** INFORMATION **
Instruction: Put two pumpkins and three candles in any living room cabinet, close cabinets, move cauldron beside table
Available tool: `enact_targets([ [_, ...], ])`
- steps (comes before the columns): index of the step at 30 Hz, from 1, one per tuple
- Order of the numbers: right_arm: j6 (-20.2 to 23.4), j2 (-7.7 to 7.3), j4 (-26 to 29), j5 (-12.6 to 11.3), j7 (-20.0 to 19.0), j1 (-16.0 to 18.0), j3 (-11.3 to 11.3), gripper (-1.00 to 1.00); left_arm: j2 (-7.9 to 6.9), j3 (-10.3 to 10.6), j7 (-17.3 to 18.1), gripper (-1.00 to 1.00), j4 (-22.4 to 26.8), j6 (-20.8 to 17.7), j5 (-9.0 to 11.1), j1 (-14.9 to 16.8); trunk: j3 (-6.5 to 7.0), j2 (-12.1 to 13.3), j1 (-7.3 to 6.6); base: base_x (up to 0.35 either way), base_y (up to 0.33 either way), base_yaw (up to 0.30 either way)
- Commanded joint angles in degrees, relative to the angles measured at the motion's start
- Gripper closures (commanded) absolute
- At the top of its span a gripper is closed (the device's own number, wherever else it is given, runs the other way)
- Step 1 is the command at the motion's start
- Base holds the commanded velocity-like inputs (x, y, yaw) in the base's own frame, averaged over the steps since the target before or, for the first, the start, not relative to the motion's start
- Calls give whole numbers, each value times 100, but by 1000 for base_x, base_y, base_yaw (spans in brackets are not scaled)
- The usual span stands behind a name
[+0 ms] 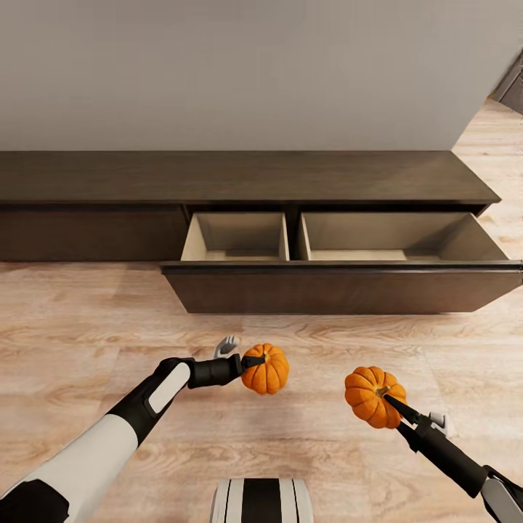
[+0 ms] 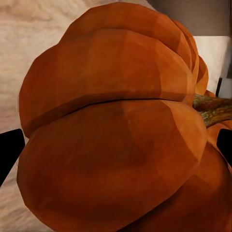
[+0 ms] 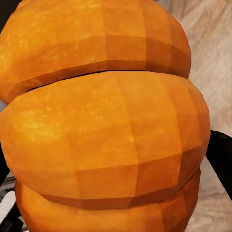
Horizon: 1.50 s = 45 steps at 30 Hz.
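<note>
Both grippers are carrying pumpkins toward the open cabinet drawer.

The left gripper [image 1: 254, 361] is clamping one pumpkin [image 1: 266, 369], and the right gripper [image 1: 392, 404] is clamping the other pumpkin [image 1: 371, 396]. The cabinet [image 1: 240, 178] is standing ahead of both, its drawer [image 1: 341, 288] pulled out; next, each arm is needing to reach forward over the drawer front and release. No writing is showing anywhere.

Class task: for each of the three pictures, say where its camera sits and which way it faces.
Head view: from the robot's head, down at the open cabinet drawers; both arms show, each holding a pumpkin.
Left wrist view: along the left gripper onto its pumpkin.
Right wrist view: along the right gripper onto its pumpkin.
Shared: both pumpkins.
</note>
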<state>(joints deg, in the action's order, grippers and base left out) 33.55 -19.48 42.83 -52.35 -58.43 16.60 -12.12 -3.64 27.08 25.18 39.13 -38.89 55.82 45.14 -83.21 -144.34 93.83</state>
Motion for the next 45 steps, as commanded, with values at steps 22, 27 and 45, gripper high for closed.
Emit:
enact_targets([
  [22, 34, 4, -16, -21, -2, 1, 6, 100, -6, 20, -5, 100, 499, -210, 9, 3, 325, 15, -32, -25, 0, -129],
  [27, 32, 6, -14, -21, -4, 1, 8, 100, -6, 20, -20, 100, 544, -206, -20, 3, 325, 15, -32, -155, -88, -5],
  [45, 29, 14, -3, -12, 2, 1, 22, 100, 3, 16, -31, 100, 550, -195, -32, 3, 338, 15, -32, -9, -283, 14],
])
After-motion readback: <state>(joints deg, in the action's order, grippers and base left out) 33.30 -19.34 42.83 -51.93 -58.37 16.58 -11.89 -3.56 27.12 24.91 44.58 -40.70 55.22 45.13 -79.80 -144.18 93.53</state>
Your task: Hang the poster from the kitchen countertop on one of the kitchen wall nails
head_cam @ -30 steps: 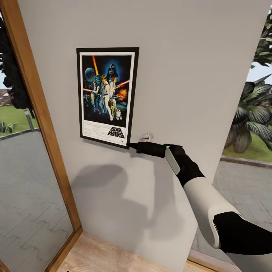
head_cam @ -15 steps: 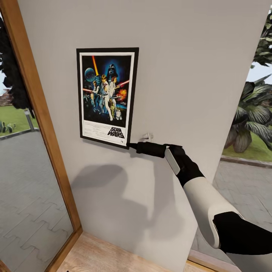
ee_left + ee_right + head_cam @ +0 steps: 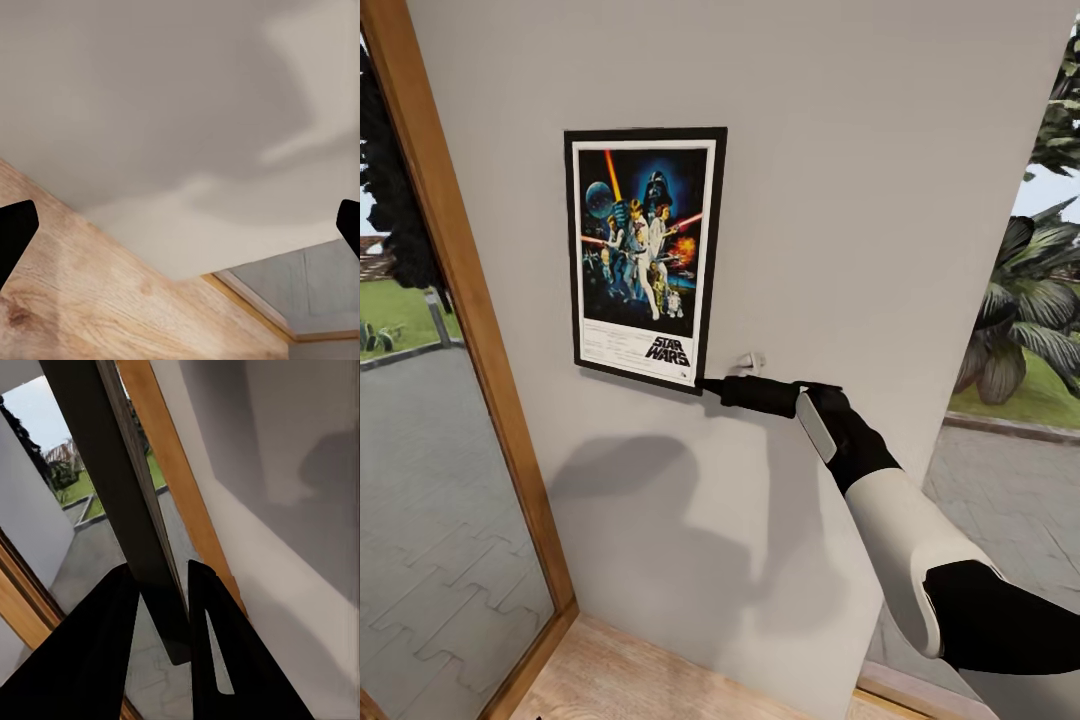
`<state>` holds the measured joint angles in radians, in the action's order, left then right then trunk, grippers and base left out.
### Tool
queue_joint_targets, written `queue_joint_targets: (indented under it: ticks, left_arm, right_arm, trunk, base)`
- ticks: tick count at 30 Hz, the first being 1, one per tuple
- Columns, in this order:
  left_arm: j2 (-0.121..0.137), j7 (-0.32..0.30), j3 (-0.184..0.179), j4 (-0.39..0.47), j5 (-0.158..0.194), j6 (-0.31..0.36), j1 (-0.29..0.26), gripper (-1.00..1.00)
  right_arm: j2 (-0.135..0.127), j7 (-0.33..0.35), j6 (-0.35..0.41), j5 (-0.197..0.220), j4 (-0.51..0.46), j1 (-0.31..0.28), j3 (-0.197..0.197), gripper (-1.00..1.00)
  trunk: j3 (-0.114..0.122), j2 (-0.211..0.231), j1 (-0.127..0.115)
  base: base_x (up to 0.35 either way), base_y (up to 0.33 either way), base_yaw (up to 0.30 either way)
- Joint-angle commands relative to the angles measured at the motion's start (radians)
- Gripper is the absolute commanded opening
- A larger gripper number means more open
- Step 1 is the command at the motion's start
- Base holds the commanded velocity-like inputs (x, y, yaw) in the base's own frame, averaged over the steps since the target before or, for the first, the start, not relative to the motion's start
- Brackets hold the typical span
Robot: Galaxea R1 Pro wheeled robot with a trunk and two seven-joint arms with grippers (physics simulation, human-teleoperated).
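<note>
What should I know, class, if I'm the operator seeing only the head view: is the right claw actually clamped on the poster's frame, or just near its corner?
Observer: Clamped. In the right wrist view the right claw has its two fingers pressed on either side of the poster, gripping its dark frame edge.
Operator: And the left claw?
Observer: In the left wrist view the left claw is open, fingertips wide apart with nothing between, facing the wall above the wooden floor.

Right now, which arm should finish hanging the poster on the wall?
The right. Its gripper already clamps the poster by the frame's lower corner, flat against the wall. The left gripper hangs open, low near the wooden floor.
</note>
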<state>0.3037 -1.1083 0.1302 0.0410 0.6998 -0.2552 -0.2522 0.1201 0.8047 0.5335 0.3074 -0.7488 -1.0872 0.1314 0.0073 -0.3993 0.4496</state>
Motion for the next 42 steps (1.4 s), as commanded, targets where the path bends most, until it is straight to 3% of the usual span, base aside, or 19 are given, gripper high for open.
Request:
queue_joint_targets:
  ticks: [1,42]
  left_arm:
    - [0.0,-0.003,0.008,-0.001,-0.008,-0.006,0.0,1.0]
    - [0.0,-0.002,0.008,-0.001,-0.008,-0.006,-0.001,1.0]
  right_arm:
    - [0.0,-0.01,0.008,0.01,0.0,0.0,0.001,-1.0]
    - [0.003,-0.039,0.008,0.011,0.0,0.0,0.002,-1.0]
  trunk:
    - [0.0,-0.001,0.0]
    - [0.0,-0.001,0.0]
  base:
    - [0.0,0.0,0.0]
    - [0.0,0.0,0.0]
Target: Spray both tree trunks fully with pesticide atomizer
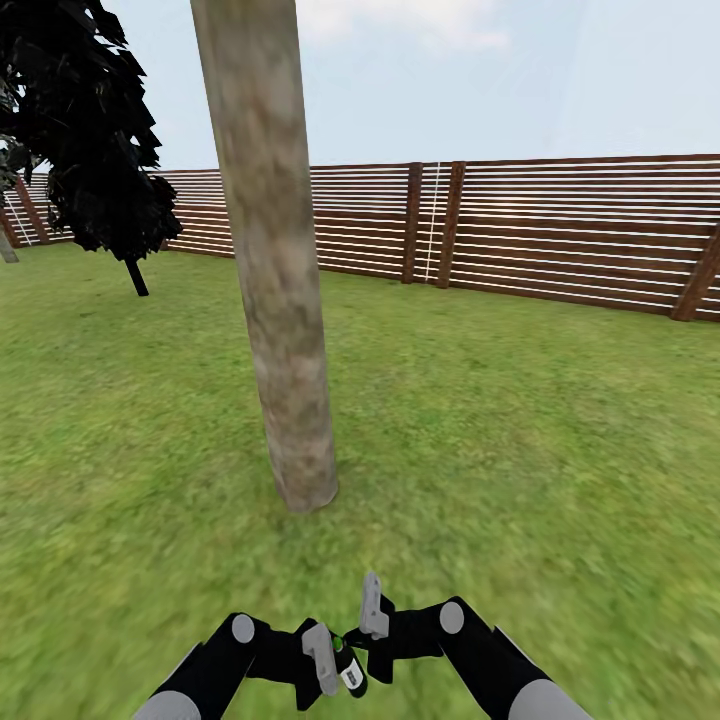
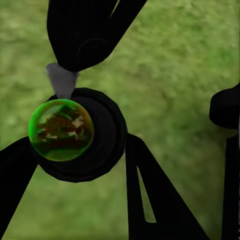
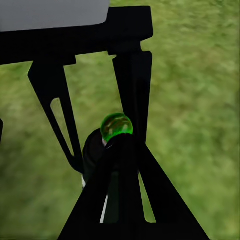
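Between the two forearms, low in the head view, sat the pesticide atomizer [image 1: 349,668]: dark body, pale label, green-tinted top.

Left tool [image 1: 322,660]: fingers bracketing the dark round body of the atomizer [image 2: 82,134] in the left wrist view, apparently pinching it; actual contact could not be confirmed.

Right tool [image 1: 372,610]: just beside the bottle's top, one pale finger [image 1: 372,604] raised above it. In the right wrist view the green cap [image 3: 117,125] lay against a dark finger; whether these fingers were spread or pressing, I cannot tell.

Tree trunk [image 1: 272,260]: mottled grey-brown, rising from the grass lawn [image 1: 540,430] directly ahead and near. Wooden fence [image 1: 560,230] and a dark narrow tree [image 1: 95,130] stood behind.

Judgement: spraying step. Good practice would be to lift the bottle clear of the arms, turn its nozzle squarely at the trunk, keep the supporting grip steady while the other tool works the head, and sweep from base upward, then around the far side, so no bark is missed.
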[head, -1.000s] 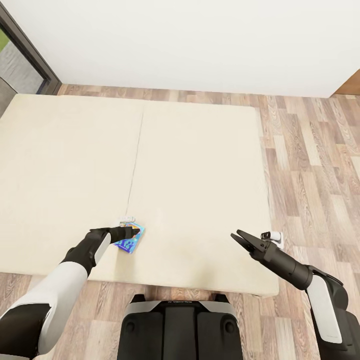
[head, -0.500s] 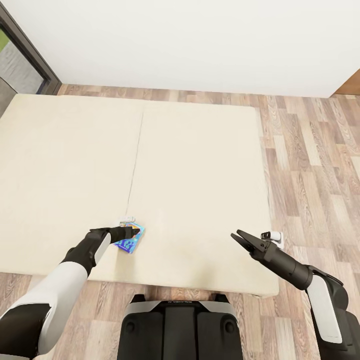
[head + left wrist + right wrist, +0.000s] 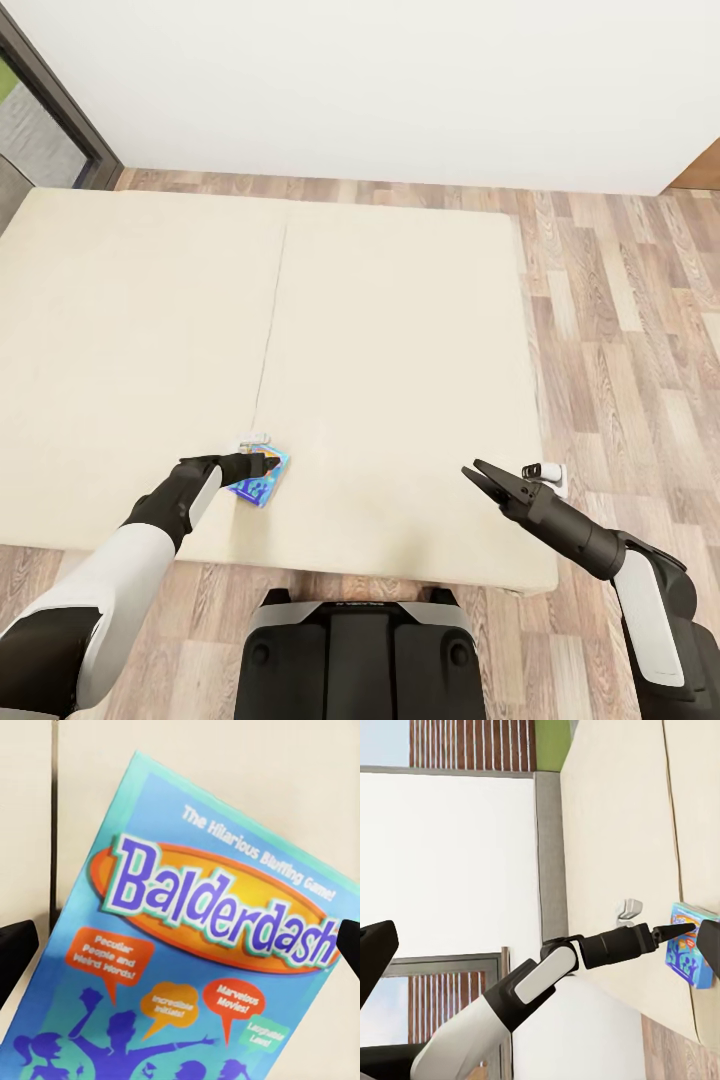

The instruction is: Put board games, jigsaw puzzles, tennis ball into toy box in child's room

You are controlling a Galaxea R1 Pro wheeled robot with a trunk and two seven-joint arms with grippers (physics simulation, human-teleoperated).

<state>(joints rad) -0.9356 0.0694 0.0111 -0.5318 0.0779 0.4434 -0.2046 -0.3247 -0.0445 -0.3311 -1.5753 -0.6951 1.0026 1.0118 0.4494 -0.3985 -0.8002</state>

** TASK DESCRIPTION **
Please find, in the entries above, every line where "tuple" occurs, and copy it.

** ANSWER SECTION **
- steps (comes before the columns): index of the step at 30 Hz, from 1, one per tuple
- ticks: tick count at 30 Hz, the first being 1, one per tuple

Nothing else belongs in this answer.